◆ YOUR OBJECTIVE ◆
In full and word for word, restate the lines of the listing.
==============================
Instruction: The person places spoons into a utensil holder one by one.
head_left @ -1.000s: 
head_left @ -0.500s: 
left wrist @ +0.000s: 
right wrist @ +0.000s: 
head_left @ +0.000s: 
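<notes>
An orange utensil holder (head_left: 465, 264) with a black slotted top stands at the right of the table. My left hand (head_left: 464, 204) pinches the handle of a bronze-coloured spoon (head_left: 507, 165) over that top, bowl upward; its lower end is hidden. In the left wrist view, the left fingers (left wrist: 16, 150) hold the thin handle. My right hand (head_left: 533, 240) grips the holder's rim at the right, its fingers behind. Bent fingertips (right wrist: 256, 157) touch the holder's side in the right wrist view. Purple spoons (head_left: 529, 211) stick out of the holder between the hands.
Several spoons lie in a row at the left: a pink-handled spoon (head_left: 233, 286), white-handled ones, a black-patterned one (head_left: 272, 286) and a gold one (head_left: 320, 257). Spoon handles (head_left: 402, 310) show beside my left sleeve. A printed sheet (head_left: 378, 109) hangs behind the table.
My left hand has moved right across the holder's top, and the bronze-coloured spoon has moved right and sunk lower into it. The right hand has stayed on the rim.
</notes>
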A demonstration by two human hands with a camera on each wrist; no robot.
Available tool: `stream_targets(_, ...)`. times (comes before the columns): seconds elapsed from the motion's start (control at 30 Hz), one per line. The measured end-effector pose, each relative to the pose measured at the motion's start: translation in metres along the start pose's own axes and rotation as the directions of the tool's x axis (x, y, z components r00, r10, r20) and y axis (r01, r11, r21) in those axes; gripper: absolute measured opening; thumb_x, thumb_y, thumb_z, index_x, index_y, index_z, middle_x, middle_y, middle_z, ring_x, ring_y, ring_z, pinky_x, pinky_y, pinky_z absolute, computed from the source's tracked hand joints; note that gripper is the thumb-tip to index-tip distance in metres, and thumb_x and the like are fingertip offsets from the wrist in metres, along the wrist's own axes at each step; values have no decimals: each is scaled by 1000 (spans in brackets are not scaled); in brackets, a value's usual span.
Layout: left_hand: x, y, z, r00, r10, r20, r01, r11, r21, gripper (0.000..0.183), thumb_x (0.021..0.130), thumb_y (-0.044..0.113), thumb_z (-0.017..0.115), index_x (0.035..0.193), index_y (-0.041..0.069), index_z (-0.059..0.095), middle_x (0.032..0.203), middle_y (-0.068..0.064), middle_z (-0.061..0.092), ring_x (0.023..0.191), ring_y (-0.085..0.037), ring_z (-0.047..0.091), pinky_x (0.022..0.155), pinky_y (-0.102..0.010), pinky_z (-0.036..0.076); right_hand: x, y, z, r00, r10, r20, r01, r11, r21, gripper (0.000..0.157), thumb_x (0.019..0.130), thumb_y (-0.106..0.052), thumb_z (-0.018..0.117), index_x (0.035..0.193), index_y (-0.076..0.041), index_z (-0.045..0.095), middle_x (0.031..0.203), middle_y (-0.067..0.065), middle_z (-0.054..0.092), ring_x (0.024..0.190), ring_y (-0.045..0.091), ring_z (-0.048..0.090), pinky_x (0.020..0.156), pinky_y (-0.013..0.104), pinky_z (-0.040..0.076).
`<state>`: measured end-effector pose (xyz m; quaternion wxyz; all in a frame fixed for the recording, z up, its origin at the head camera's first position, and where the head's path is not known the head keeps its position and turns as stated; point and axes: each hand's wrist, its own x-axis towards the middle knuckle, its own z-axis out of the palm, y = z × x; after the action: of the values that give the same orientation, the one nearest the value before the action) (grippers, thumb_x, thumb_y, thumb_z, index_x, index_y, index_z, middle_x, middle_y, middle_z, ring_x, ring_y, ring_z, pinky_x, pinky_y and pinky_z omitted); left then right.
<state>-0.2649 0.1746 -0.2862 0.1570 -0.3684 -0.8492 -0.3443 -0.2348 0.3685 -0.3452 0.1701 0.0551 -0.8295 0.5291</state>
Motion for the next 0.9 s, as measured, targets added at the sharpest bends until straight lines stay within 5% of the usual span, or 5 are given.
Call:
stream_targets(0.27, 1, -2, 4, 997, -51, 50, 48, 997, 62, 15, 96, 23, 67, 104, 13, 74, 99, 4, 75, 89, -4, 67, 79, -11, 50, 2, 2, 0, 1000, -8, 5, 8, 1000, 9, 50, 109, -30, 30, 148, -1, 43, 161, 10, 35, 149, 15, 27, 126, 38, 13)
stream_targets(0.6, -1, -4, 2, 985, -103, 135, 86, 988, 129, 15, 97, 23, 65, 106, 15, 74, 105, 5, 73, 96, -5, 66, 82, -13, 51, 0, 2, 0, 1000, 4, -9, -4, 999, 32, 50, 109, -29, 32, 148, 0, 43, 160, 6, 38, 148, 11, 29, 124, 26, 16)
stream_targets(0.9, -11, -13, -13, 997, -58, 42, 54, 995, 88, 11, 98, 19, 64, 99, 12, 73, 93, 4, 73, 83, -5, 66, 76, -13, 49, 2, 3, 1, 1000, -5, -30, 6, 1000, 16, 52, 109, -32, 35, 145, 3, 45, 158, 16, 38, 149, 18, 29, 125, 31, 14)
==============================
◆ TASK OUTPUT ◆
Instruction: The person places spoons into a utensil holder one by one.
head_left @ -1.000s: 
head_left @ -0.500s: 
left wrist @ +0.000s: 
right wrist @ +0.000s: 
head_left @ +0.000s: 
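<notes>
An orange utensil holder (head_left: 465, 264) with a black slotted top stands at the right of the table. My left hand (head_left: 464, 204) pinches the handle of a bronze-coloured spoon (head_left: 507, 165) over that top, bowl upward; its lower end is hidden. In the left wrist view, the left fingers (left wrist: 16, 150) hold the thin handle. My right hand (head_left: 533, 240) grips the holder's rim at the right, its fingers behind. Bent fingertips (right wrist: 256, 157) touch the holder's side in the right wrist view. Purple spoons (head_left: 529, 211) stick out of the holder between the hands.
Several spoons lie in a row at the left: a pink-handled spoon (head_left: 233, 286), white-handled ones, a black-patterned one (head_left: 272, 286) and a gold one (head_left: 320, 257). Spoon handles (head_left: 402, 310) show beside my left sleeve. A printed sheet (head_left: 378, 109) hangs behind the table.
My left hand has moved right across the holder's top, and the bronze-coloured spoon has moved right and sunk lower into it. The right hand has stayed on the rim.
</notes>
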A demonstration by two human hands with a camera on each wrist; no robot.
Available tool: `stream_targets(_, ...)`. times (comes before the columns): seconds elapsed from the motion's start (control at 30 Hz), one per line. The measured end-effector pose, each relative to the pose measured at the motion's start: translation in metres along the start pose's own axes and rotation as the directions of the tool's x axis (x, y, z components r00, r10, r20) and y axis (r01, r11, r21) in those axes; gripper: absolute measured opening; thumb_x, thumb_y, thumb_z, index_x, index_y, index_z, middle_x, middle_y, middle_z, ring_x, ring_y, ring_z, pinky_x, pinky_y, pinky_z absolute, computed from the source's tracked hand joints; note that gripper is the thumb-tip to index-tip distance in metres, and thumb_x and the like are fingertip offsets from the wrist in metres, along the wrist's own axes at each step; values have no decimals: each is scaled by 1000 (spans in brackets are not scaled); in brackets, a value's usual span.
Layout: left_hand: x, y, z, r00, r10, r20, r01, r11, r21, gripper (0.000..0.183), thumb_x (0.021..0.130), thumb_y (-0.044..0.113), thumb_z (-0.017..0.115), index_x (0.035..0.193), index_y (-0.041..0.069), index_z (-0.059..0.095), middle_x (0.032..0.203), middle_y (-0.068..0.064), middle_z (-0.061..0.092), ring_x (0.023..0.191), ring_y (-0.085..0.037), ring_z (-0.047..0.091), pinky_x (0.022..0.155), pinky_y (-0.102..0.010), pinky_z (-0.036..0.076); right_hand: x, y, z, r00, r10, r20, r01, r11, r21, gripper (0.000..0.157), thumb_x (0.019..0.130), thumb_y (-0.106..0.052), thumb_z (-0.018..0.117), index_x (0.035..0.193), index_y (-0.076..0.041), index_z (-0.045..0.095), middle_x (0.031..0.203), middle_y (-0.067..0.065), middle_z (-0.054..0.092), ring_x (0.024..0.190), ring_y (-0.045..0.091), ring_z (-0.048..0.090), pinky_x (0.020..0.156), pinky_y (-0.013..0.104), pinky_z (-0.040..0.076).
`<state>`: measured end-effector pose (xyz m; quaternion wxyz; all in a frame fixed for the recording, z up, its origin at the head camera's first position, and where the head's path is not known the head keeps its position and turns as stated; point and axes: each hand's wrist, its own x-axis towards the middle knuckle, its own z-axis out of the palm, y = z × x; after the action: of the values that give the same orientation, the one nearest the value before the action) (grippers, thumb_x, thumb_y, thumb_z, index_x, index_y, index_z, middle_x, middle_y, middle_z, ring_x, ring_y, ring_z, pinky_x, pinky_y and pinky_z omitted); left then right.
<state>-0.2649 0.1746 -0.2862 0.1570 -0.3684 -0.8492 -0.3443 -0.2348 0.3685 -0.3452 0.1701 0.0551 -0.8295 0.5291</state>
Motion for the next 0.9 s, as measured, targets added at the sharpest bends until straight lines stay within 5% of the usual span, or 5 are given.
Call:
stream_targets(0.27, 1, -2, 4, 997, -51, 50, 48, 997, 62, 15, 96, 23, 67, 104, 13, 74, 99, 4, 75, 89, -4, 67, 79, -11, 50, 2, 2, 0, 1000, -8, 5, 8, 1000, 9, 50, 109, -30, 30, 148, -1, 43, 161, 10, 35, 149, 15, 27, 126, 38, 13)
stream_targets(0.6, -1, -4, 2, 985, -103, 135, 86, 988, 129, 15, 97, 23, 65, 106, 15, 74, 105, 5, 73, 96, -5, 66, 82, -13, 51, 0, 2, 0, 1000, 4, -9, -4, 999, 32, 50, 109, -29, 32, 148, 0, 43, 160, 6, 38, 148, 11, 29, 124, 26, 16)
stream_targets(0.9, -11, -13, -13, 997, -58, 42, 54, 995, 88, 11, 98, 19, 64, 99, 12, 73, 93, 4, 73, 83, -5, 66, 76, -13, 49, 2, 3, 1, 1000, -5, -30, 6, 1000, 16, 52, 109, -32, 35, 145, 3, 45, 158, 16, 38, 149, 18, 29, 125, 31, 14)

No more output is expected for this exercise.